College of Computer Science and Technology, Jilin University, Jilin, Changchun 130012, China.
Curr Protein Pept Sci. 2011 Sep;12(6):540-8. doi: 10.2174/138920311796957658.
One of the major challenges in protein tertiary structure prediction is structure quality assessment. In many cases, protein structure prediction tools generate good structural models, but fail to select the best models from a huge number of candidates as the final output. In this study, we developed a sampling-based machine-learning method to rank protein structural models by integrating multiple scores and features. First, features such as predicted secondary structure, solvent accessibility and residue-residue contact information are integrated by two Radial Basis Function (RBF) models trained from different datasets. Then, the two RBF scores and five selected scoring functions developed by others, i.e., Opus-CA, Opus-PSP, DFIRE, RAPDF, and Cheng Score are synthesized by a sampling method. At last, another integrated RBF model ranks the structural models according to the features of sampling distribution. We tested the proposed method by using two different datasets, including the CASP server prediction models of all CASP8 targets and a set of models generated by our in-house software MUFOLD. The test result shows that our method outperforms any individual scoring function on both best model selection, and overall correlation between the predicted ranking and the actual ranking of structural quality.
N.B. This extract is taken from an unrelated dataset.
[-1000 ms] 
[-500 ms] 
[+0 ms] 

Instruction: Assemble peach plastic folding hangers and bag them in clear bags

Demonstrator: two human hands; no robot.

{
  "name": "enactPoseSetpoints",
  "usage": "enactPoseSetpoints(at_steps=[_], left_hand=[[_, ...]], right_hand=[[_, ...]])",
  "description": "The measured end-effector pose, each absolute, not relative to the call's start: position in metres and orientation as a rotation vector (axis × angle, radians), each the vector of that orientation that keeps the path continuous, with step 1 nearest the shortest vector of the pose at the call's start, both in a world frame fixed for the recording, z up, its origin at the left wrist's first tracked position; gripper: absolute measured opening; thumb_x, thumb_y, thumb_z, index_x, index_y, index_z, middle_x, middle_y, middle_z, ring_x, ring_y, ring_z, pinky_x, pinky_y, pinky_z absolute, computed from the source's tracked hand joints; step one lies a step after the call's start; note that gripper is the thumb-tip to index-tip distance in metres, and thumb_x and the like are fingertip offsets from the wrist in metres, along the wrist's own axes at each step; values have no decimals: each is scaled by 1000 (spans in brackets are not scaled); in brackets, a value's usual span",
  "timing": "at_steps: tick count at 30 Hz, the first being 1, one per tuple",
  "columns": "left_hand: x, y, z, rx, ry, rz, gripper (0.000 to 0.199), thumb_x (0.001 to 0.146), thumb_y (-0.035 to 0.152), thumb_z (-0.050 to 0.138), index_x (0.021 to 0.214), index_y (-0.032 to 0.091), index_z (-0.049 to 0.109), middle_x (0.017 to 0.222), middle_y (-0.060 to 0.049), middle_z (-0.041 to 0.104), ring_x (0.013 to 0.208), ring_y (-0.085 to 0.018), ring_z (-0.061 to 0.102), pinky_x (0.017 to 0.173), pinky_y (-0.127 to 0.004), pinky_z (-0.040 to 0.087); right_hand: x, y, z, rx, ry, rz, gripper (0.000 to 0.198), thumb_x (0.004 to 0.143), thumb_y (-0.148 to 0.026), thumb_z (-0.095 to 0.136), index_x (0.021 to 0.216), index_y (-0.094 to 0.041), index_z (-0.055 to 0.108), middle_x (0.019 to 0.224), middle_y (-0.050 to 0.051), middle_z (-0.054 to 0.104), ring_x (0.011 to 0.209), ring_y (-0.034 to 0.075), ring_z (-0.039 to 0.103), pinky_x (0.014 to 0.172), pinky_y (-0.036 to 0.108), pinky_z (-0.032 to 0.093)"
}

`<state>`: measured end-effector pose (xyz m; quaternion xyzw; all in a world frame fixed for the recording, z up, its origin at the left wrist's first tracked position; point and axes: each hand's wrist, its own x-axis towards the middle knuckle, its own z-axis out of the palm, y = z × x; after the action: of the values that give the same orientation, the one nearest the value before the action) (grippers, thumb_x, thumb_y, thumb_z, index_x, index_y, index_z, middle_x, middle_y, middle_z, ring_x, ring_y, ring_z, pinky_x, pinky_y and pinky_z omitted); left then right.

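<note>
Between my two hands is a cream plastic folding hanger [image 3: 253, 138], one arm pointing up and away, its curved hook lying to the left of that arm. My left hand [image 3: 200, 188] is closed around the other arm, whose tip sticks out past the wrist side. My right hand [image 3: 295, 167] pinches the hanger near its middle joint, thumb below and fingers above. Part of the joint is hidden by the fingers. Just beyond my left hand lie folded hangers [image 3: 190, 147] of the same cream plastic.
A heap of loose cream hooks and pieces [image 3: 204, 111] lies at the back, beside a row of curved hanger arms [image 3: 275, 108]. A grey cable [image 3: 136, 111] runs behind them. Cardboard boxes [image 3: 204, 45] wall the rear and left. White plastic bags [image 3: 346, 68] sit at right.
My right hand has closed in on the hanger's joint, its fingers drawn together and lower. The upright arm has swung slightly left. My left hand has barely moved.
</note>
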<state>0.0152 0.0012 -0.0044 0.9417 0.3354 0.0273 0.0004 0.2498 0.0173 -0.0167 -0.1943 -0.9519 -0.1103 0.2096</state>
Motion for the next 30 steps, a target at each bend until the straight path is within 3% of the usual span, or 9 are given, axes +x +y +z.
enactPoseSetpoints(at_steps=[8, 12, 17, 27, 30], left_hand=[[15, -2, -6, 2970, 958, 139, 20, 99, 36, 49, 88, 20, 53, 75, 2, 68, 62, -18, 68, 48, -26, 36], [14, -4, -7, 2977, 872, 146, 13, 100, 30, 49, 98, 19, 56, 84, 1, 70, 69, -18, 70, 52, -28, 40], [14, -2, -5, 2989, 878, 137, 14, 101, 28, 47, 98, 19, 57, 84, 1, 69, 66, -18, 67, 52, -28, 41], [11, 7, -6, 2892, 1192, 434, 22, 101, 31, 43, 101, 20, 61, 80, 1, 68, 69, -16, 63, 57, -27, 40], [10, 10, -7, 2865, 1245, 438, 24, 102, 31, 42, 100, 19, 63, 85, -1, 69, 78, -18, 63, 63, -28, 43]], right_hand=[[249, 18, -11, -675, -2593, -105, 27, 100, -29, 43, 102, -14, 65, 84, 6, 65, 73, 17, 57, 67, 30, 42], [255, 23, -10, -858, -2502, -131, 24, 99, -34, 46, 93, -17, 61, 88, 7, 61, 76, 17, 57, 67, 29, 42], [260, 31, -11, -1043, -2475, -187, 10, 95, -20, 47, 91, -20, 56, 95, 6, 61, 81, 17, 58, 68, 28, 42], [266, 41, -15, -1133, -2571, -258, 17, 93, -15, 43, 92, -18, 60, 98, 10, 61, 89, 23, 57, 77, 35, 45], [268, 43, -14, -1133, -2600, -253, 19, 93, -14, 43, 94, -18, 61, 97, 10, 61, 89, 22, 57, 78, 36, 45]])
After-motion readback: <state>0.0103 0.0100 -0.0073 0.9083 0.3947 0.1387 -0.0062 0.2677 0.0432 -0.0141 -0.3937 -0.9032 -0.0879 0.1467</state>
蛋白质三级结构预测中的主要挑战之一是结构质量评估。在许多情况下,蛋白质结构预测工具可以生成良好的结构模型,但无法从大量候选模型中选择最佳模型作为最终输出。在这项研究中,我们开发了一种基于抽样的机器学习方法,通过整合多个评分和特征来对蛋白质结构模型进行排序。首先,通过从不同数据集训练的两个径向基函数 (RBF) 模型来整合预测的二级结构、溶剂可及性和残基-残基接触信息等特征。然后,通过抽样方法将两个 RBF 得分和五个由他人开发的选择评分函数(Opus-CA、Opus-PSP、DFIRE、RAPDF 和 Cheng 得分)进行综合。最后,另一个集成的 RBF 模型根据抽样分布的特征对结构模型进行排序。我们使用两个不同的数据集(包括所有 CASP8 目标的 CASP 服务器预测模型和我们内部软件 MUFOLD 生成的一组模型)来测试所提出的方法。测试结果表明,我们的方法在最佳模型选择和结构质量预测排名与实际排名之间的整体相关性方面,优于任何单个评分函数。